──────── Extracted information

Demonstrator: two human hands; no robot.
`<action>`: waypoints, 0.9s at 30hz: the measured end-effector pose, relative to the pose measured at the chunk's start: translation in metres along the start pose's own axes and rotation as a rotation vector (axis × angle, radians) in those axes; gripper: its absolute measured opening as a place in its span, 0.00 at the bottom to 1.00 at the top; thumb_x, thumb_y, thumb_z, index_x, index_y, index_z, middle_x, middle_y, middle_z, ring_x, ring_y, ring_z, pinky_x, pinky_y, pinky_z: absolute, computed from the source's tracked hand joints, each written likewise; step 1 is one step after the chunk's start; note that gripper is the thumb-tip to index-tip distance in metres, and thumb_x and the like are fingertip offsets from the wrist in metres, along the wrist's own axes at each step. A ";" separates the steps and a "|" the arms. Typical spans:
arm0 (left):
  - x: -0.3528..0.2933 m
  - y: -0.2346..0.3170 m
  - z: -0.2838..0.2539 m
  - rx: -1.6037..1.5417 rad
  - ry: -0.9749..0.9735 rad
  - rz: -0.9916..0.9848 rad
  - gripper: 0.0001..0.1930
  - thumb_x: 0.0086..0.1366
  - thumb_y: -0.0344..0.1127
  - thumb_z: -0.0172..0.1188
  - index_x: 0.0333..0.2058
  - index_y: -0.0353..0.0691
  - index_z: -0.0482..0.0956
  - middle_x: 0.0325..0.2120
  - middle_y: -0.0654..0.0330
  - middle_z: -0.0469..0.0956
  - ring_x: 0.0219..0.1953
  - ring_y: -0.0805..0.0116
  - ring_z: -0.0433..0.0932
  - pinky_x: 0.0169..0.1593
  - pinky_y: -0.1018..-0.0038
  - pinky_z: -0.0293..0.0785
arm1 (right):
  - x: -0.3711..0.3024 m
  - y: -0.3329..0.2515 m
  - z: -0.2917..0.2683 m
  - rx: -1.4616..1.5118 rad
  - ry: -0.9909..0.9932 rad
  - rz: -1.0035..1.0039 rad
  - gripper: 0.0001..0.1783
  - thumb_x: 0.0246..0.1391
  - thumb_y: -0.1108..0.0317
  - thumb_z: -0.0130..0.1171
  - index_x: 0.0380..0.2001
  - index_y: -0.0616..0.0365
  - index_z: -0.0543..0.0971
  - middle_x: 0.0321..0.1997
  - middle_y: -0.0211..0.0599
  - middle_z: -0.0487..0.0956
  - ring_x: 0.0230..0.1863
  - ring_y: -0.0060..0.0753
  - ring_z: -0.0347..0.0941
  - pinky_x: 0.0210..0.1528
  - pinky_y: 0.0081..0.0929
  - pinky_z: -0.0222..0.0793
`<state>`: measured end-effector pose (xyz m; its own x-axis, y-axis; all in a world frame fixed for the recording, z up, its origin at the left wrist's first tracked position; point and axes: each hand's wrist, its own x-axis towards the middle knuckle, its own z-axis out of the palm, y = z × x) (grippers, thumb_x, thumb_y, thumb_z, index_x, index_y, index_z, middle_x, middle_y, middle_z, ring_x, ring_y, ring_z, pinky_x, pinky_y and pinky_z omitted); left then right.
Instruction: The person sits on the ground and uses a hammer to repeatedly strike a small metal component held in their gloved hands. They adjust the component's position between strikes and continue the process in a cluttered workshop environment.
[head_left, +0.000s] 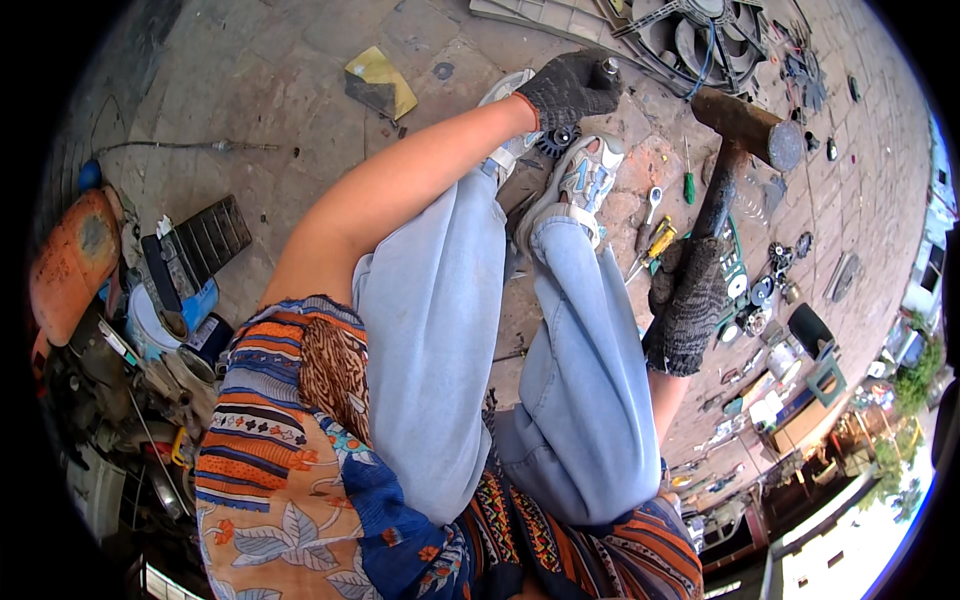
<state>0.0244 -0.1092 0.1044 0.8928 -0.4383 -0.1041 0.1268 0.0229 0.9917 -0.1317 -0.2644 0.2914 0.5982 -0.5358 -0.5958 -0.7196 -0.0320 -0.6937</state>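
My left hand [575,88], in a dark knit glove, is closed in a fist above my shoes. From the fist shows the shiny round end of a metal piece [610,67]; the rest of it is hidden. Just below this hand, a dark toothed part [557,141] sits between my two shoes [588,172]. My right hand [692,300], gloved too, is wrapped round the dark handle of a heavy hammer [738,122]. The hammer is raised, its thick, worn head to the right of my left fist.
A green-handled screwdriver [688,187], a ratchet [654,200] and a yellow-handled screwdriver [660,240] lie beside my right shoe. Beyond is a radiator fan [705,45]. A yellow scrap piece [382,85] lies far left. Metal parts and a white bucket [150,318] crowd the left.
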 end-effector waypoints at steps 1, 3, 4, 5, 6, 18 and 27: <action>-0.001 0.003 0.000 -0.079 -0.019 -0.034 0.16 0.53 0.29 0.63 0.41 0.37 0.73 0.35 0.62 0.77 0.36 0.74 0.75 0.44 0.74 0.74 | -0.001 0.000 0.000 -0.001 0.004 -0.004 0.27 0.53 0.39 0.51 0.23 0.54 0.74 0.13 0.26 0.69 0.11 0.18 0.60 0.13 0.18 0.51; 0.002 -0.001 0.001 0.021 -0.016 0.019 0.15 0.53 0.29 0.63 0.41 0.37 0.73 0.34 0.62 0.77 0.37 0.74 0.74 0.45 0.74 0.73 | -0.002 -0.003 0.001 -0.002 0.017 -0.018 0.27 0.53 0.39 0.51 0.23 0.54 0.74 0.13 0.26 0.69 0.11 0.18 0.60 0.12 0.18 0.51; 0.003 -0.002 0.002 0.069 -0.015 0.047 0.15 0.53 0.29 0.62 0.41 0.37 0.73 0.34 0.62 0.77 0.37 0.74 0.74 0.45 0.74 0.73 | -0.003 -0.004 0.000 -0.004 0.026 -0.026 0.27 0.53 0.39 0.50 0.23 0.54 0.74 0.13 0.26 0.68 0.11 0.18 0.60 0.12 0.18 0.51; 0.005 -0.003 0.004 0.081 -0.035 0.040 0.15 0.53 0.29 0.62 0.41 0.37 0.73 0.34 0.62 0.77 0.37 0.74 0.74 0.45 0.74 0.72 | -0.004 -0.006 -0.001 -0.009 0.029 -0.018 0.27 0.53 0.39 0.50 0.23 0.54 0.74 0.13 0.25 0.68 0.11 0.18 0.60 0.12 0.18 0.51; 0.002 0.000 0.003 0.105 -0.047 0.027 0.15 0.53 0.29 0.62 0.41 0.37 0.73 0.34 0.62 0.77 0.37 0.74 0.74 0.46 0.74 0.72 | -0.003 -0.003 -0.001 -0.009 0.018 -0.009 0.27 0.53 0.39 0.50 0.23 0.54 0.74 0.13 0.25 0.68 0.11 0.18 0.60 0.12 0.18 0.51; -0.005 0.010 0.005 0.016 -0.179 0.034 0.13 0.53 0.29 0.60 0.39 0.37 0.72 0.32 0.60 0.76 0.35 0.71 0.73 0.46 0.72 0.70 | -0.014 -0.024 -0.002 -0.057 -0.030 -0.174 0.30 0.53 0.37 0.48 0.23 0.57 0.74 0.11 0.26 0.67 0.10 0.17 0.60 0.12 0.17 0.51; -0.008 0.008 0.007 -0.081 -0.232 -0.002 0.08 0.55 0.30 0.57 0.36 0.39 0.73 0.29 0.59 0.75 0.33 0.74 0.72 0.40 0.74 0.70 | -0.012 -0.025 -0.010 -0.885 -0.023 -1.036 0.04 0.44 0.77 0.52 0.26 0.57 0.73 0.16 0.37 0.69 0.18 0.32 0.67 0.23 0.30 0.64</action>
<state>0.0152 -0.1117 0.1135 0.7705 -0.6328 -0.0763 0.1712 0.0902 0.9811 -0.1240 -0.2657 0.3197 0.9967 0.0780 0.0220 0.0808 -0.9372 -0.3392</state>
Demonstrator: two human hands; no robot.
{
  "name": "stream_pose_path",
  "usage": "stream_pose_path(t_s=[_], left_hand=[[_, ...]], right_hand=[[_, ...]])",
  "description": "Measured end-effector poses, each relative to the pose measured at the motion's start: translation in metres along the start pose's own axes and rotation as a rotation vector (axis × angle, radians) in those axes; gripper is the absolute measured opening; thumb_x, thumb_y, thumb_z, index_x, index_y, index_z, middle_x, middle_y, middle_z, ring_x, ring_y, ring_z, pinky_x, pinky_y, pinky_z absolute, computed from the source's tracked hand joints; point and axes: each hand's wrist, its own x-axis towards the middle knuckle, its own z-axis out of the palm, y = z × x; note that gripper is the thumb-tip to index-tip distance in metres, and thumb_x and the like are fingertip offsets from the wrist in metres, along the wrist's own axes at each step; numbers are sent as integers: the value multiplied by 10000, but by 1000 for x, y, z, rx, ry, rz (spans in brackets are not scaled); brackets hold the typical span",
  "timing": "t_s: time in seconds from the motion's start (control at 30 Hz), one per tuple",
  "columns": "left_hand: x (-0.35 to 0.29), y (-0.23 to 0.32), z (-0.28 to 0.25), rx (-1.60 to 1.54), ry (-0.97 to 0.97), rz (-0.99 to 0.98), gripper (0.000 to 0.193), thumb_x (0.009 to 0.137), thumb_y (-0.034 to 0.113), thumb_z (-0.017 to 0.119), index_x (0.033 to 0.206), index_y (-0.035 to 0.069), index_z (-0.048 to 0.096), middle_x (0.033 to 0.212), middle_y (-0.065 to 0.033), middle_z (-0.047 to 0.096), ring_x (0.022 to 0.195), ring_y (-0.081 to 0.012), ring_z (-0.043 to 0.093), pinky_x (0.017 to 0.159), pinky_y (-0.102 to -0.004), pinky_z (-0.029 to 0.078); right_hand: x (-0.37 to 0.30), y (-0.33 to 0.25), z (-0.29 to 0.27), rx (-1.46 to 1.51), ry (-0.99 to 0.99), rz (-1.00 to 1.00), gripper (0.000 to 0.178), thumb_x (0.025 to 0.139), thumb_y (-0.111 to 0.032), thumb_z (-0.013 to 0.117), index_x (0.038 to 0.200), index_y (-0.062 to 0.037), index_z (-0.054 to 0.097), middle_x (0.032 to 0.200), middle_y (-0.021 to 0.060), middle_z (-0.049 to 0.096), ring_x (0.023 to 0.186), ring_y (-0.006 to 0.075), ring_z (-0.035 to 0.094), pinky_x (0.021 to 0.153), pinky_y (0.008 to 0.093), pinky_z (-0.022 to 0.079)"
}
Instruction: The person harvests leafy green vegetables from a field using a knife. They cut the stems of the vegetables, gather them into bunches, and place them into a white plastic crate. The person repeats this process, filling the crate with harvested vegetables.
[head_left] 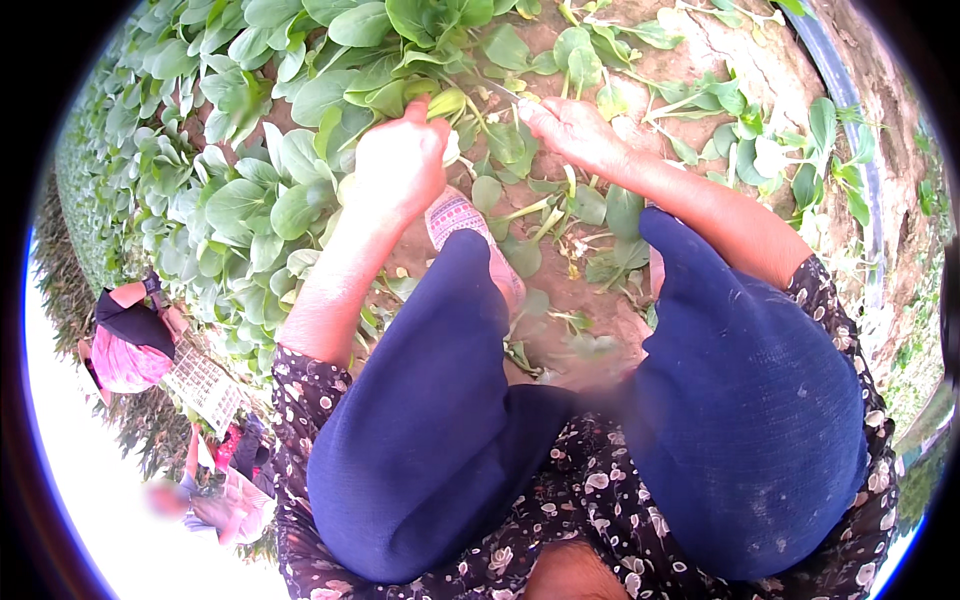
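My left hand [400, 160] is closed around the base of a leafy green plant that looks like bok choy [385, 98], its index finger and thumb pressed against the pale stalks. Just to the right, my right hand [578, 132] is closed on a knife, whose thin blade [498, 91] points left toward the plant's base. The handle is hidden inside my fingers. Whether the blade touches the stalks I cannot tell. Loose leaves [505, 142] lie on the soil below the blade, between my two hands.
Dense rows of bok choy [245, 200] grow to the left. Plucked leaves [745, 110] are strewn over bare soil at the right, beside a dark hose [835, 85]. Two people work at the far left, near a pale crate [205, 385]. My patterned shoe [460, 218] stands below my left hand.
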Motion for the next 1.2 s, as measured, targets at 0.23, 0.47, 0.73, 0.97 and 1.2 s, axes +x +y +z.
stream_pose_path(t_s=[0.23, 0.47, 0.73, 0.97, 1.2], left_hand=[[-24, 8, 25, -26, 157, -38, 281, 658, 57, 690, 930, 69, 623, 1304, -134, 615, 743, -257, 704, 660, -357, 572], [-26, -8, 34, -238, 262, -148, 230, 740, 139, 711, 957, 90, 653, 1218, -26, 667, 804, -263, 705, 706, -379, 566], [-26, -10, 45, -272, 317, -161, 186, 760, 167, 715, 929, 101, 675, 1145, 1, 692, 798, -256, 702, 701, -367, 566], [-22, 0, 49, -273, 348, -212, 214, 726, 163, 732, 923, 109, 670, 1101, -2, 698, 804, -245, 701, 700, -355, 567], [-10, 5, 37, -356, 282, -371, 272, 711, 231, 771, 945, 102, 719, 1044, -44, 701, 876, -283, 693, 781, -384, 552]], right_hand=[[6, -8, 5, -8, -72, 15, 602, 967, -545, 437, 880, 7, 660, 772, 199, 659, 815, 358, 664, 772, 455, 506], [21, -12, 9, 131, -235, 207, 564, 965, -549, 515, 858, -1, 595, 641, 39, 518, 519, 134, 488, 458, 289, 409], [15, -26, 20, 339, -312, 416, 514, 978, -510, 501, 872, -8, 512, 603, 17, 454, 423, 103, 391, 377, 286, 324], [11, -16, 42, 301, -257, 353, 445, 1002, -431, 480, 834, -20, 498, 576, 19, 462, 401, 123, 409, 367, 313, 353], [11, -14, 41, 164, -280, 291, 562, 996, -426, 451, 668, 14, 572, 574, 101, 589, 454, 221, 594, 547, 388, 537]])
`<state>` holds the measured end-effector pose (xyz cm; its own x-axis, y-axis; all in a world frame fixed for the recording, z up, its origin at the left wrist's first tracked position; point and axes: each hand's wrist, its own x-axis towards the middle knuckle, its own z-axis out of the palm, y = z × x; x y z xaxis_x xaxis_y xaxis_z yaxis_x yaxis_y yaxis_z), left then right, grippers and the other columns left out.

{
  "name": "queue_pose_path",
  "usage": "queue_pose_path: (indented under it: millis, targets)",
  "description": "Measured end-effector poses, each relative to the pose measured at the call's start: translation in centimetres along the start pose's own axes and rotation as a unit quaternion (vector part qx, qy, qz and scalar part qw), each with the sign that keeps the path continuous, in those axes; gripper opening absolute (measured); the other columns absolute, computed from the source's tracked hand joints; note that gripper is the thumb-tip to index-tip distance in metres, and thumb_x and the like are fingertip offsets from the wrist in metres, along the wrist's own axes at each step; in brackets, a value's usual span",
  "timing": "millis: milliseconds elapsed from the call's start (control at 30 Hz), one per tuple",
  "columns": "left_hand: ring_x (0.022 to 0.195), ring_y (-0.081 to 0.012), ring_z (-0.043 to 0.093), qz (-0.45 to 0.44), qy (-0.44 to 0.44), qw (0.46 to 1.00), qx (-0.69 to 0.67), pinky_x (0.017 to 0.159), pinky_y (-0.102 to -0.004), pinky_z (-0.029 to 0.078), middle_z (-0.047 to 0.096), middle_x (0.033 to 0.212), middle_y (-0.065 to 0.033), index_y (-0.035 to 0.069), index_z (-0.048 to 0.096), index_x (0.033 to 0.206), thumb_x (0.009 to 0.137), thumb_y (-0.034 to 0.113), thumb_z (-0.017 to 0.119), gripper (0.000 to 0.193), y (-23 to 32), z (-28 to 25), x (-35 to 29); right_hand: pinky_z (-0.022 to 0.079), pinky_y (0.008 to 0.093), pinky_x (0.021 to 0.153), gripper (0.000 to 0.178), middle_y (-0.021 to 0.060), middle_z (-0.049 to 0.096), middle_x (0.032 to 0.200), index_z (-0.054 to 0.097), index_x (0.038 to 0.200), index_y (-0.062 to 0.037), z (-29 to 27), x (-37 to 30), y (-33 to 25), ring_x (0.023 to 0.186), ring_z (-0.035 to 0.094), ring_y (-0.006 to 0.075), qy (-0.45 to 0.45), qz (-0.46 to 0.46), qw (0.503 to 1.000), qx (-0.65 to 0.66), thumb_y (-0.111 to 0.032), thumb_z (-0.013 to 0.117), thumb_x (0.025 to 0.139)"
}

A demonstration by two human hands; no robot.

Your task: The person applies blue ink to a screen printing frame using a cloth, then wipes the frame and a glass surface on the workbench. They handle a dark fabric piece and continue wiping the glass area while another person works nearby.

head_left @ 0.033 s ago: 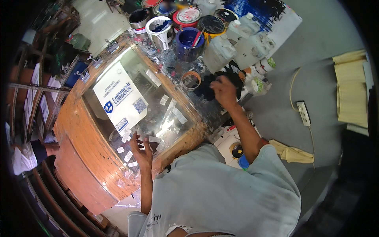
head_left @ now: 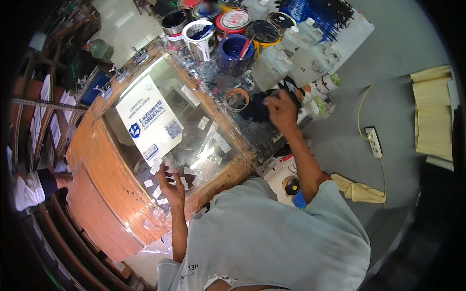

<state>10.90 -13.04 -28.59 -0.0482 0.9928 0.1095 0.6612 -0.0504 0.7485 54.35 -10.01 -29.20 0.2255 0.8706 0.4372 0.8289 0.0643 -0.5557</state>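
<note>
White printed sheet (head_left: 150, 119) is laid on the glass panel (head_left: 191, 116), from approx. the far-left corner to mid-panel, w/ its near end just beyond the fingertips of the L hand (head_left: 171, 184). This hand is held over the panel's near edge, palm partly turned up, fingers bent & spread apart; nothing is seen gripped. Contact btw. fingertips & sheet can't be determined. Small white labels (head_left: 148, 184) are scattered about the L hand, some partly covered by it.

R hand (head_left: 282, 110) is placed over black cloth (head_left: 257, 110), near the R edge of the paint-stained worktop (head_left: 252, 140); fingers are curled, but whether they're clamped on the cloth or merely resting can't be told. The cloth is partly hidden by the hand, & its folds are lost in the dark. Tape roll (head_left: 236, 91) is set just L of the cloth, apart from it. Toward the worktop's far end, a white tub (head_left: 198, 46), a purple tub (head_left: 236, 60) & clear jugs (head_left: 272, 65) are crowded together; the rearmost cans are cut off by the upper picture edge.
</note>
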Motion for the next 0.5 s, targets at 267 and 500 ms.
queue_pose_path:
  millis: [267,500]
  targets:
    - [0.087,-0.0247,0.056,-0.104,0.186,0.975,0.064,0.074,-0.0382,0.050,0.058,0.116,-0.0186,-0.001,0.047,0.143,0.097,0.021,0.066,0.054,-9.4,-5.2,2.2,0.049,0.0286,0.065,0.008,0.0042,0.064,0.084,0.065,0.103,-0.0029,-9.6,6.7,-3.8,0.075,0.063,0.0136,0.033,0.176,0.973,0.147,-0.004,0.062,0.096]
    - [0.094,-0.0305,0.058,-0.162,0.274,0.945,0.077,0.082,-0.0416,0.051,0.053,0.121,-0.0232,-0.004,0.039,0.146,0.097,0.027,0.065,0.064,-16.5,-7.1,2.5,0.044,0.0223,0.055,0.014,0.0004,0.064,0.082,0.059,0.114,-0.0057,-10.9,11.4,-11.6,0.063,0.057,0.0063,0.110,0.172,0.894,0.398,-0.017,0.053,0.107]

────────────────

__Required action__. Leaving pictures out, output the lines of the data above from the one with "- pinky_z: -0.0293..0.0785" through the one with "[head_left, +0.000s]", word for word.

__Solution below__.
  - pinky_z: -0.0293..0.0785
arm1 (right):
  - x: -0.3711..0.3024 m
  - y: -0.3329..0.2515 m
  - z: -0.2917..0.2683 m
  - rx: -1.4616..1.5118 rad
  - ry: -0.9909..0.9932 rad
  - rz: -1.0035..1.0039 rad
  - gripper: 0.0001..0.1783
  - thumb_x: 0.0246..0.1391
  - thumb_y: -0.1108..0.0317
  - thumb_z: -0.0130..0.1171
  - index_x: 0.0380..0.2001
  - index_y: -0.0616..0.0365
  - index_z: -0.0543..0.0971
  - middle_x: 0.0321..0.1997
  - middle_y: -0.0211..0.0599
  - middle_z: -0.0487..0.0956
  - ring_x: 0.0230..0.1863
  - ring_y: -0.0060..0.0753
  - ring_z: -0.0347..0.0941
  - pinky_x: 0.0210..0.1528
  - pinky_y: 0.0081..0.0929
  - pinky_z: -0.0222..0.0793
`<state>`: measured end-effector pose (xyz m; its own x-axis, y-axis; all in a world frame fixed for the recording, z up, its origin at the left wrist's first tracked position; point and axes: each hand's wrist, its own x-axis towards the middle knuckle, its own z-axis out of the palm, y = z × x) (grippers, thumb_x, thumb_y, thumb_z, index_x, index_y, index_z, middle_x, middle_y, middle_z, ring_x, ring_y, ring_z, pinky_x, pinky_y and pinky_z omitted); left then right.
Instruction: The person sits on the ground and uses a hammer to repeatedly strike a small metal component held in their gloved hands. They adjust the component's position between strikes and continue the process in a cluttered workshop environment.
[head_left, +0.000s] 

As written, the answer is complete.